The training data consists of the tokenised and sentence-split Wikipedia text (DOWNLOAD) as well as Wikidata items (DOWNLOAD). The sentences are separated by an empty line. Each line contains the following data:

[doc_id, token, preceding_space, link_title, entity_id]

  • doc_id – an internal Wikipedia identifier of the article; it may be used to disambiguate entities collectively in a single document (by using internal coherence of entity mentions),
  • token – the value of the token,
  • preceding_space – 1 indicates that the token was preceded by a blank character (space in the most of the cases), 0 otherwise,
  • link_title – the title of the Wikipedia article that is a target of an internal link containing given token; some of the links point to articles that do not exist in Wikipedia; _ (underscore) is used when the token is not part of a link,
  • entity_id – the ID of the entity in Wikidata; this value has to be determined by the algorithm; _ (underscore) is used when the ID could not be established.

Sample data
2 Nazwa 1 _ _
2 języka 1 _ _
2 pochodzi 1 _ _
2 od 1 _ _
2 pierwszych 1 _ _
2 liter 1 _ _
2 nazwisk 1 _ _
2 jego 1 _ _
2 autorów 1 _ _
2 Alfreda 1 Alfred V. Aho Q62898
2 V 1 Alfred V. Aho Q62898
2 . 0 Alfred V. Aho Q62898
2 Aho 1 Alfred V. Aho Q62898
2 , 0 _ _
2 Petera 1 Peter Weinberger _
2 Weinbergera 1 Peter Weinberger _
2 i 1 _ _
2 Briana 1 Brian Kernighan Q92608
2 Kernighana 1 Brian Kernighan Q92608
2 i 1 _ _
2 czasami 1 _ _
2 jest 1 _ _
2 zapisywana 1 _ _
2 małymi 1 _ _
2 literami 1 _ _
2 oraz 1 _ _
2 odczytywana 1 _ _
2 jako 1 _ _
2 jedno 1 _ _
2 słowo 1 _ _
2 awk 1 _ _
2 . 0 _ _

[Alfred V. Aho] and [Brian Kernighan] have their corresponding Wikidata IDs, since it was possible to determine them using the Wikipedia and Wikidata datasets. Peter Weinberger does not have the ID, even though there is an entry in Wikidata about him. Yet, there is no such article in the Polish Wikipedia and the link could not be established automatically. In the test set only the items that have the corresponding Polish Wikipedia articles will have to be determined. Moreover, the algorithm will only have to determine the target of the link, not the span, so for the previous example, the test data will look as follows (the fourth column is superfluous but kept for compatiblity with the training data):

2 Nazwa 1 _ _
2 języka 1 _ _
2 pochodzi 1 _ _
2 od 1 _ _
2 pierwszych 1 _ _
2 liter 1 _ _
2 nazwisk 1 _ _
2 jego 1 _ _
2 autorów 1 _ _
2 Alfreda 1 _ e1
2 V 1 _ e1
2 . 0 _ e1
2 Aho 1 _ e1
2 , 0 _ _
2 Petera 1 _ _
2 Weinbergera 1 _ _
2 i 1 _ _
2 Briana 1 _ e2
2 Kernighana 1 _ e2
2 i 1 _ _
2 czasami 1 _ _
2 jest 1 _ _
2 zapisywana 1 _ _
2 małymi 1 _ _
2 literami 1 _ _
2 oraz 1 _ _
2 odczytywana 1 _ _
2 jako 1 _ _
2 jedno 1 _ _
2 słowo 1 _ _
2 awk 1 _ _
2 . 0 _ _

Thus the algorithm will be informed about 2 mentions, one spanning [Alfred V. Aho] and another spanning [Briana Kernighana]. It should be noted that in the test data mentions linking to the same entities will have separate mention IDs, unless they form a continuous span of tokens.

Test data

The test corpus will not include any texts from Wikipedia. The input and the output format will be based on CONLL-U. We will provide tokenization, lemmatization and morphosyntactic tags for the input data. They will be obtained using one of the leading taggers for Polish (we will let you know in advance which tagger is used).

References

Raiman, J.R. and Raiman, O.M., 2018, April. DeepType: multilingual entity linking by neural type system evolution. In Thirty-Second AAAI Conference on Artificial Intelligence.

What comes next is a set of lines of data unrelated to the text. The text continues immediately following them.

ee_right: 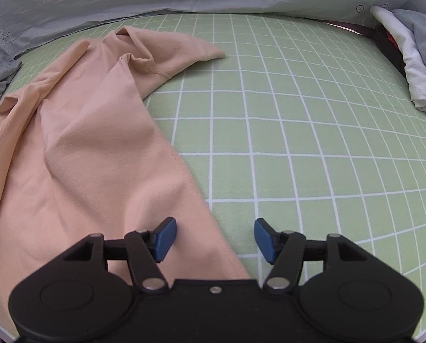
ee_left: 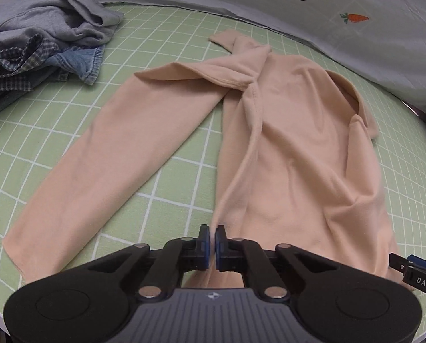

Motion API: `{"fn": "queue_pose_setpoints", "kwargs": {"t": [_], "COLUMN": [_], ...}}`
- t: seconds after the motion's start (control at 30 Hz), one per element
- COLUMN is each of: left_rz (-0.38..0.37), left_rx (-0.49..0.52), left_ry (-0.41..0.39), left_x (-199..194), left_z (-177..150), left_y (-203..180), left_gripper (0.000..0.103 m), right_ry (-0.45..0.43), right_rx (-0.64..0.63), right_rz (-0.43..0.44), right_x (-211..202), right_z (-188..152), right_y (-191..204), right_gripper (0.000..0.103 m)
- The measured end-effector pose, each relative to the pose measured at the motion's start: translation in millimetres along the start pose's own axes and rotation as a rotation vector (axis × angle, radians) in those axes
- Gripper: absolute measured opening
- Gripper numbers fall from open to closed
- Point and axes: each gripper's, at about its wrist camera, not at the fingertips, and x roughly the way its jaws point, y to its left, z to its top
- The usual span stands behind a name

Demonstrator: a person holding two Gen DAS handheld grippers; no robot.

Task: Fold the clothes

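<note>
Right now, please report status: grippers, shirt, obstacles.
Left gripper shut on peach shirt hem. Right gripper open over its side edge. Clothes pile lies apart.

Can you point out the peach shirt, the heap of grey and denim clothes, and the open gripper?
Peach shirt [ee_left: 293, 148], left wrist view, on its body.
Clothes heap [ee_left: 47, 34], left wrist view, on the grey top.
Right gripper [ee_right: 215, 235], right wrist view, midway between its blue pads.
</note>
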Motion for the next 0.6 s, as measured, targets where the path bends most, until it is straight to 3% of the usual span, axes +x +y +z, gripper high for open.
{"fn": "queue_pose_setpoints", "kwargs": {"t": [0.1,0.17,0.23,0.3,0.43,0.6], "left_rz": [0.035,0.061,0.085,0.109,0.161,0.186], "left_rx": [-0.122,-0.196,-0.238,-0.216,-0.128,-0.033], "left_ry": [-0.003,0.006,0.021,0.006,-0.06,-0.074], "left_x": [-2.5,-2.4,-1.1,-3.3,-7.4,8.8], "left_z": [2.2,3.7,5.8,11.2,31.0,60.2], "left_y": [33.1,52.4,62.0,57.2,40.7,18.6], "left_gripper": [0.005,0.013,0.033,0.039,0.075,0.084], "right_ry": [-0.001,-0.003,0.004,-0.006,-0.031,-0.14], "right_rx": [-0.007,-0.019,-0.021,-0.027,-0.04,-0.006], "right_rz": [-0.013,-0.024,-0.034,-0.056,-0.102,-0.088], "right_x": [0.9,1.5,3.6,4.9,7.3,7.7], "right_z": [0.4,0.9,3.7,12.1,30.6,79.9], "right_y": [0.8,2.0,1.8,2.6,4.4,10.7], "right_gripper": [0.069,0.072,0.078,0.081,0.083,0.093]}}
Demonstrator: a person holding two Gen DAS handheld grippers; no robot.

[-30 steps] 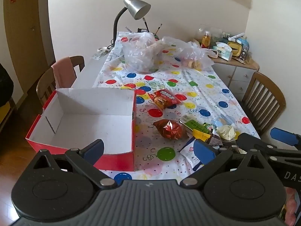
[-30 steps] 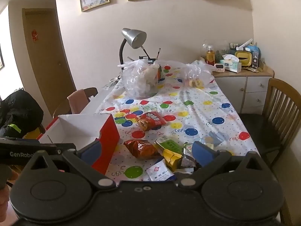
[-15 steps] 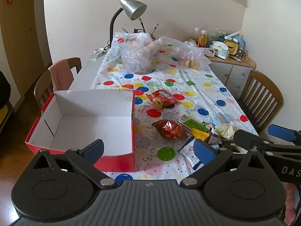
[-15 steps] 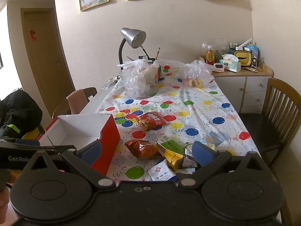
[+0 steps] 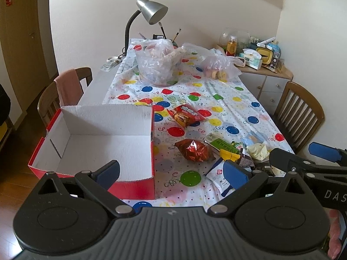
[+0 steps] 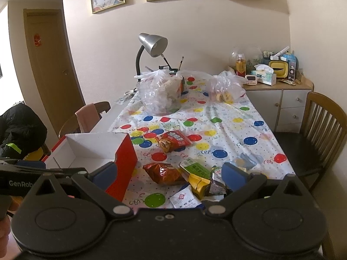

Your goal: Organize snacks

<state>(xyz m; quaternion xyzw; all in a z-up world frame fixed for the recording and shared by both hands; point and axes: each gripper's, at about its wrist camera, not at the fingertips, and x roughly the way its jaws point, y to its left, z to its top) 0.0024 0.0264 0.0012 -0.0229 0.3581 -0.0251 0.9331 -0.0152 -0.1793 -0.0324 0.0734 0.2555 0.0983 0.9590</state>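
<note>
I have both grippers, left gripper (image 5: pixel 171 171) and right gripper (image 6: pixel 169 173), spread wide and holding nothing. The empty red box (image 5: pixel 97 143) sits left of the snack pile (image 5: pixel 227 153). I'd drop the right one onto the crinkly red packet (image 6: pixel 163 173) first, pinching its middle.

A silver desk lamp (image 6: pixel 153 44) stands at the bench's (image 6: pixel 234 130) far end; wooden chairs (image 6: pixel 323 127) flank it.

Red box (image 5: pixel 104 149): corrugated card, matt white inside. Crinkled snack bag (image 5: pixel 194 150): glossy foil. Lamp shade (image 5: pixel 151 10): brushed metal. Chair (image 5: pixel 300 112): varnished wood. Counter cloth (image 5: pixel 227 99): smooth printed plastic.
</note>
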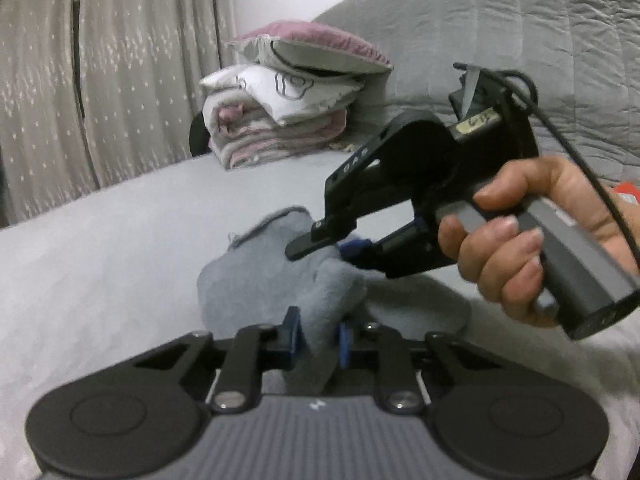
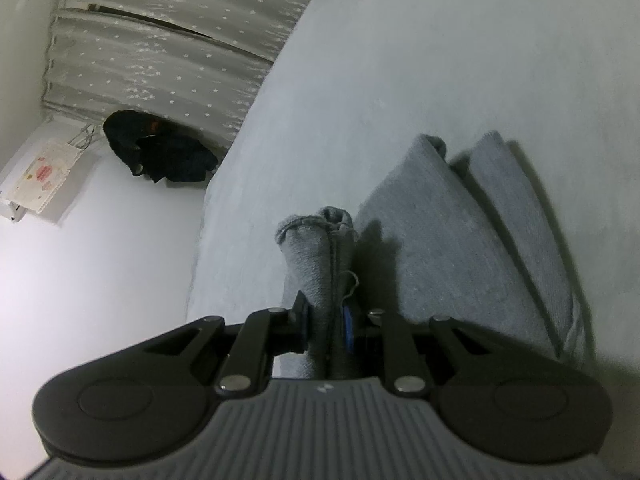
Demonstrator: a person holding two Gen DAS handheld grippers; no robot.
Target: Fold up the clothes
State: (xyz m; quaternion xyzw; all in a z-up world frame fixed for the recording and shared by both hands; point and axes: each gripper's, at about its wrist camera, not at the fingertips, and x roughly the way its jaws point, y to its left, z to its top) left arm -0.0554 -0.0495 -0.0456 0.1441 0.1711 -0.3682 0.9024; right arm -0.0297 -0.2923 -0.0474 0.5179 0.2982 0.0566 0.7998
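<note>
Left gripper (image 1: 318, 338) clamps the grey garment (image 1: 280, 280); right gripper (image 2: 326, 328) clamps it too.

We see soft, dim indoor light in both views — fisheye bending darkens the corners. The grey fleece garment (image 2: 460, 248) throws hard shadows to the right on the pale grey bedsheet (image 2: 400, 80); the white floor (image 2: 100, 280) glares, and the person's right hand (image 1: 520, 248) looks slightly motion-blurred.
</note>
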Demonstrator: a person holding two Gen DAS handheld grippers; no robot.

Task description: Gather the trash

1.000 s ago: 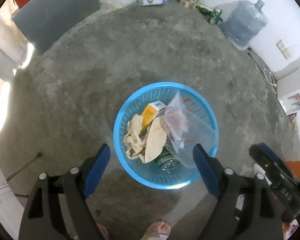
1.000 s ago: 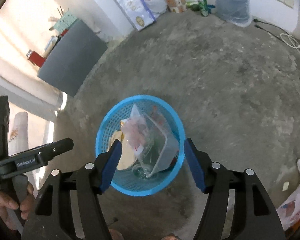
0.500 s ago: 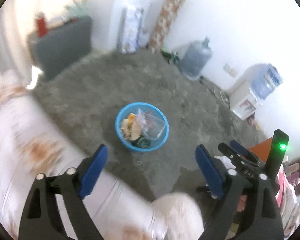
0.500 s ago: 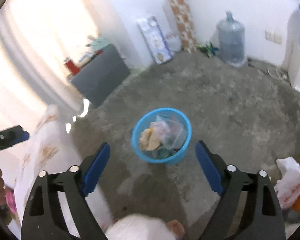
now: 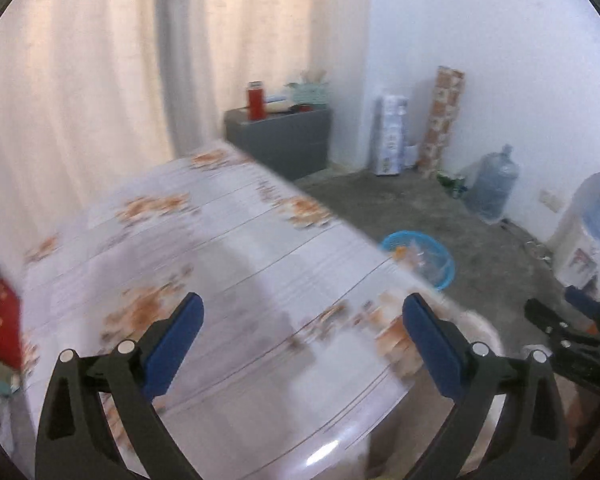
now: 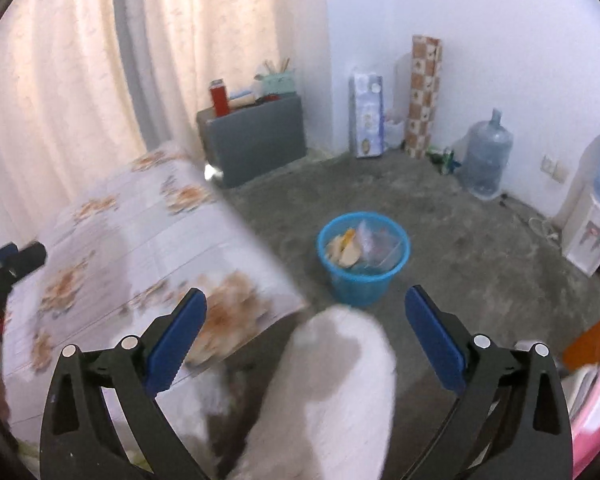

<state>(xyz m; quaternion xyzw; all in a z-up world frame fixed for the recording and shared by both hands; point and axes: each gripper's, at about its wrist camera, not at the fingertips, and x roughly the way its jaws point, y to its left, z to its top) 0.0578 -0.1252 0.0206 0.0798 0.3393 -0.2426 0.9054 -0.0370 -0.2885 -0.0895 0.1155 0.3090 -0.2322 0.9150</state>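
The left gripper [image 5: 302, 334] tilts down over the floral-covered bench [image 5: 220, 248], its jaws opening wide with nothing between them. The right gripper [image 6: 305, 332] angles down toward the concrete floor [image 6: 480, 248], jaws likewise opening and empty. The blue basket [image 6: 362, 278] of trash stands on the floor beyond the bench's edge.

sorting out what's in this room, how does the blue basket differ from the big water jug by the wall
The blue basket is bright opaque blue with an open top; the water jug is pale, see-through and narrows to a neck. The basket stands out on the open floor and holds trash: paper scraps and clear plastic. The jug stands against the white wall, and its contents cannot be told. The basket is squat, the jug taller. Both stand upright on the grey floor.
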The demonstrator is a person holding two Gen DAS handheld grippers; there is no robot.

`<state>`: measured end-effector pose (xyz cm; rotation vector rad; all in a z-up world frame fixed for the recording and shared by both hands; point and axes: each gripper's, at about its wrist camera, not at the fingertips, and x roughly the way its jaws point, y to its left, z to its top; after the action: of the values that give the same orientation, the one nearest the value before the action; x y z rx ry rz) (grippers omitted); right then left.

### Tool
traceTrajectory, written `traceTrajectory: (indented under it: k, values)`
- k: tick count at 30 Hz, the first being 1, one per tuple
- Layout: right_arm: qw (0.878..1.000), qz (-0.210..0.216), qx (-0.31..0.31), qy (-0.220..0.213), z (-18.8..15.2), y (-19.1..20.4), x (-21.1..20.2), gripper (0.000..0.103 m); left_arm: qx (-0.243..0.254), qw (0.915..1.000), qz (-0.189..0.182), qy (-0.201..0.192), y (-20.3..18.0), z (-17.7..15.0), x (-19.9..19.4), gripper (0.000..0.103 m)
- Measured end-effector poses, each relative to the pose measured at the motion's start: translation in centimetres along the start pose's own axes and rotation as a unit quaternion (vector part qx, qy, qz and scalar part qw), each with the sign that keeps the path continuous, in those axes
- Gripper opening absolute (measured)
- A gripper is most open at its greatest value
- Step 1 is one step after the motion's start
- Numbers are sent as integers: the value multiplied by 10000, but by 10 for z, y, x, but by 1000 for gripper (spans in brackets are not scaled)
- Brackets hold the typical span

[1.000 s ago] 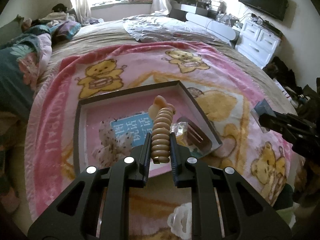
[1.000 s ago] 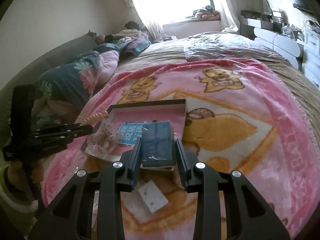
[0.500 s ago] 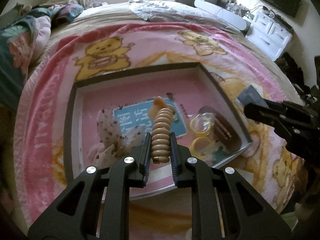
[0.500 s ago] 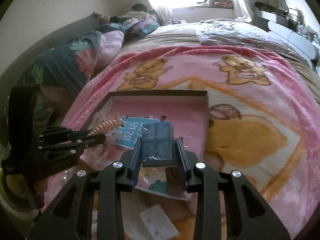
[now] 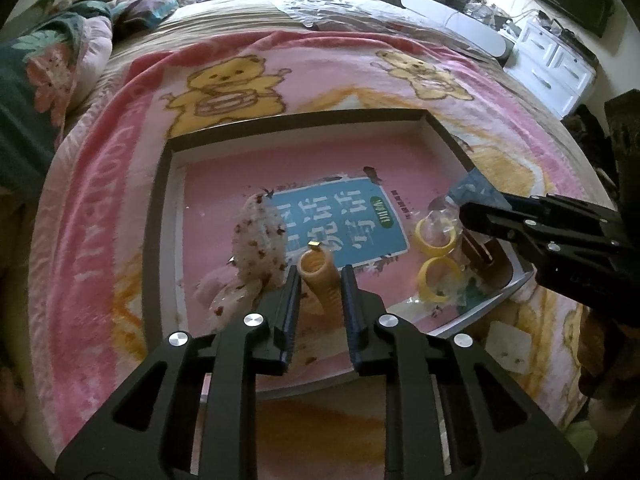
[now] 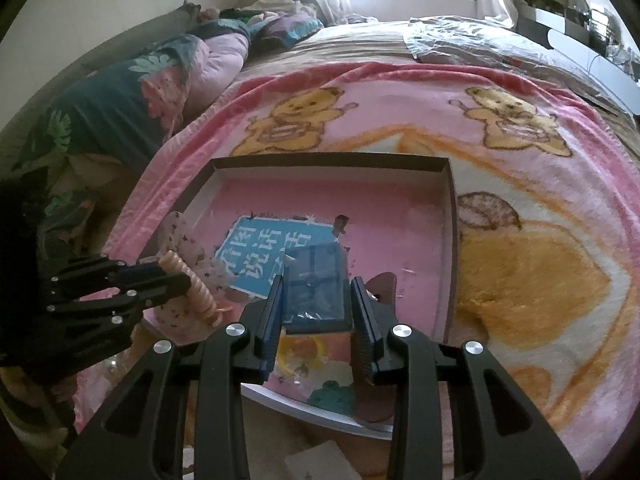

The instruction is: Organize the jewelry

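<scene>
A shallow dark-rimmed box [image 5: 296, 120] [image 6: 332, 160] with a pink floor lies on the bear blanket. My left gripper [image 5: 320, 270] [image 6: 176, 276] hovers low over its near left part. Its jaws are opening, and a tan coil hair tie [image 5: 322, 280] [image 6: 192, 284] stands loose and tilted between them. My right gripper [image 6: 318, 280] [image 5: 468, 210] is over the box's right side. Its jaws are opening too, with a blue packet [image 6: 316, 288] [image 5: 476, 188] between them and a gap at the right pad.
Inside the box lie a blue label [image 5: 344, 224], a floral scrunchie [image 5: 260, 240], yellow rings in clear plastic [image 5: 436, 236] and a brown piece [image 5: 480, 256]. A white card [image 5: 506, 346] lies on the blanket in front. Quilts [image 6: 132, 92] are heaped at the left.
Both grippers have sunk closer to the box. The left jaws have parted and the coil has tipped over and slipped lower. The right jaws have widened slightly around the blue packet.
</scene>
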<state>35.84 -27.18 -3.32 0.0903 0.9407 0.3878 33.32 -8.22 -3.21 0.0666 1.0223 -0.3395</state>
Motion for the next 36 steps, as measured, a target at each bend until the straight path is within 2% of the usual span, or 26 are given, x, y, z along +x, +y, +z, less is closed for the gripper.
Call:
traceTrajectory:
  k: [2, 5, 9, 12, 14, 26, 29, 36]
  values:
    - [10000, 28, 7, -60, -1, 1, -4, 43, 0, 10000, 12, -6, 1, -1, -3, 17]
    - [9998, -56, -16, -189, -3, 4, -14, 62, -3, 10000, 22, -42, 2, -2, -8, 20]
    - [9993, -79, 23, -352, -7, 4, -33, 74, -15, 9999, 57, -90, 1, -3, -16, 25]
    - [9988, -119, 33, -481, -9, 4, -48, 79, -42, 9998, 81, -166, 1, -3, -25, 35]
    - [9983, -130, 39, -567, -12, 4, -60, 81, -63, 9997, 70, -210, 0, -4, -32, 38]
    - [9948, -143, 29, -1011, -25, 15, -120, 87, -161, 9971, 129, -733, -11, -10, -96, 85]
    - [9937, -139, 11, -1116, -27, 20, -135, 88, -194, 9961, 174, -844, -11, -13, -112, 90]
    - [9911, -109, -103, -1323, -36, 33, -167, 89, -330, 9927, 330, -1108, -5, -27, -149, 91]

Milne, D. and Witten, I.H., 2013. An open-source toolkit for mining Wikipedia. Artificial Intelligence, 194, pp.222-239.

Mendes, P.N., Jakob, M., García-Silva, A. and Bizer, C., 2011, September. DBpedia spotlight: shedding light on the web of documents. In Proceedings of the 7th international conference on semantic systems (pp. 1-8). ACM.

Pohl, A., 2013, September. Knowledge-based named entity recognition in Polish. In Computer Science and Information Systems (FedCSIS), 2013 Federated Conference on (pp. 145-151). IEEE.

Pohl, A., 2012, September. Improving the Wikipedia Miner word sense disambiguation algorithm. In Computer Science and Information Systems (FedCSIS), 2012 Federated Conference on (pp. 241-248). IEEE.